O Movimento Lixo Zero é uma dessas instituições que vem trabalhando em várias frentes, no sentido de estimular a reciclagem, o reuso e o reaproveitamento dos resíduos sólidos e a compostagem do lixo orgânico. A educação ambiental é uma delas.

Nas ações educativas realizadas, além de receber materiais para reciclagem, o Movimento leva para parques e outros logradouros públicos, artefatos produzidos com materiais reciclados.

Raquel Pires conta que atualmente quase tudo pode ser reciclado, até mesmo papel higiênico, absorventes e fraldas descartáveis. “Hoje a solução que nós conhecemos, que nós mostramos em Goiânia é uma massa feita a partir desses resíduos, que é produzida para ser usada em bancos e mesas de praças públicas. Ela parece um cimento. E hoje estão sendo feitos estudos para que isso possa ser usado em forma de tijolo para ser utilizado em habitações públicas”.

Mylene Lima também reconhece o crescimento da atividade, mas ressalta que isso acontece muito mais pela insistência dos trabalhadores da reciclagem do que por qualquer outro motivo. Para ela, muitas vezes, o poder público, ao invés de incentivar o processo, acaba desestimulando o trabalho das cooperativas. “Nós tentamos fazer a nossa parte, mas a legislação nos barra, a tributação também nos barra, porque nós temos que tirar nota fiscal desse material na hora da venda e ele consome quase que 40% do ganho de tudo que a gente produz, então fica um pouco difícil a gente trabalhar em prol do meio ambiente e da sustentabilidade”.

Apesar disso tudo, esse é um processo que não tem volta e tende a crescer, ainda que lentamente.

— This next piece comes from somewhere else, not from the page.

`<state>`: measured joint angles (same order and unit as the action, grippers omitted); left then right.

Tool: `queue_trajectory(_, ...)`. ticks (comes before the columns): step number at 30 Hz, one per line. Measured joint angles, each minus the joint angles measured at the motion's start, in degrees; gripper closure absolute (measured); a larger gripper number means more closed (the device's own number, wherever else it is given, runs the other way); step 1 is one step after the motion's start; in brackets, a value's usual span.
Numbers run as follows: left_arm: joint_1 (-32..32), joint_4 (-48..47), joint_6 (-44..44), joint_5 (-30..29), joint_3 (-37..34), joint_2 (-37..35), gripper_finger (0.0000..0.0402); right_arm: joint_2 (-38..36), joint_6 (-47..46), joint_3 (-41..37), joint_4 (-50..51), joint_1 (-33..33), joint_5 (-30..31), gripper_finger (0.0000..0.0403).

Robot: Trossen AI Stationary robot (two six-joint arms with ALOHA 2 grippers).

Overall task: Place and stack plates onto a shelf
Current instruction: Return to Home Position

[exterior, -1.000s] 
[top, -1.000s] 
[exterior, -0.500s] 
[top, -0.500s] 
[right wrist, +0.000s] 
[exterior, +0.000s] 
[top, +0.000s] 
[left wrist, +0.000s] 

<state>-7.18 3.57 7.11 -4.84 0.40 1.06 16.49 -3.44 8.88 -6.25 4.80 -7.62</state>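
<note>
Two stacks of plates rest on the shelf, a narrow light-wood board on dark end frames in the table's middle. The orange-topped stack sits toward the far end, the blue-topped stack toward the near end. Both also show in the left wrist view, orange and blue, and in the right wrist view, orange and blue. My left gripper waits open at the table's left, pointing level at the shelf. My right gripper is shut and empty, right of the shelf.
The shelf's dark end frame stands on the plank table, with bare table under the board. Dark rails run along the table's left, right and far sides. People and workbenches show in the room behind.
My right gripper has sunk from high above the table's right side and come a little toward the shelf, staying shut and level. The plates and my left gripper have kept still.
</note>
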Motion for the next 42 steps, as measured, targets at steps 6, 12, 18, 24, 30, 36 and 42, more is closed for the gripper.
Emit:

Para o empresário Fábio Gomes, que já atua no setor de reciclagem há quase 10 anos, toda a cadeia vem apresentando evolução e, mesmo o mercado privado também está cada vez mais aberto aos produtos recicláveis. Segundo ele, no caso do plástico, as grandes empresas já estão adicionando até 30% de material reciclado nas suas fórmulas.

Mas ele também chama a atenção para a necessidade do incentivo à separação dos resíduos e sugere mudanças também para a atuação das cooperativas. “O ideal é que em Goiânia hoje, houvesse uma central de triagem com os equipamentos com custo mais baixo e deixasse que as cooperativas se organizassem na entrada do aterro e fizessem a triagem do material e não simplesmente chegar com o coletor compactador e subir em cima do aterro, descarregar o material e vir uma máquina enterrando esse material 24 horas por dia. Isso está errado. E ainda tem a produção do gás que poderia ser envasado para a população de baixa renda”.

Soluções para que a reciclagem se torne mais eficiente e os ganhos sejam cada vez maiores para o meio ambiente e para a cadeia da reciclagem existem muitas, basta ter vontade para colocá-las em prática.

E com a propriedade de quem, desde criança, enfrenta as agruras, os desafios e o preconceito de viver do que a sociedade descarta, Mylena ensina que, como qualquer outra, a profissão é digna, mas a sociedade precisa valorizar o trabalho realizado por eles, especialmente em um tempo em que a destruição da natureza começa a cobrar a conta. “Os catadores têm um papel primordial que é a retirada desse material que poderia estar indo para o aterro sanitário e diminuindo sua vida útil. E eles precisam ter uma vida digna através disso. A reciclagem transforma as pessoas, ela modifica a visão do trabalho e a gente gosta do que faz.  Porque quando a gente começa a trabalhar com isso, a gente se sente mais liberto, porque a gente sabe que tem um retorno, mas ele tem que ser digno, digno de dar sustentabilidade para nossas famílias. E é isso que eu espero”.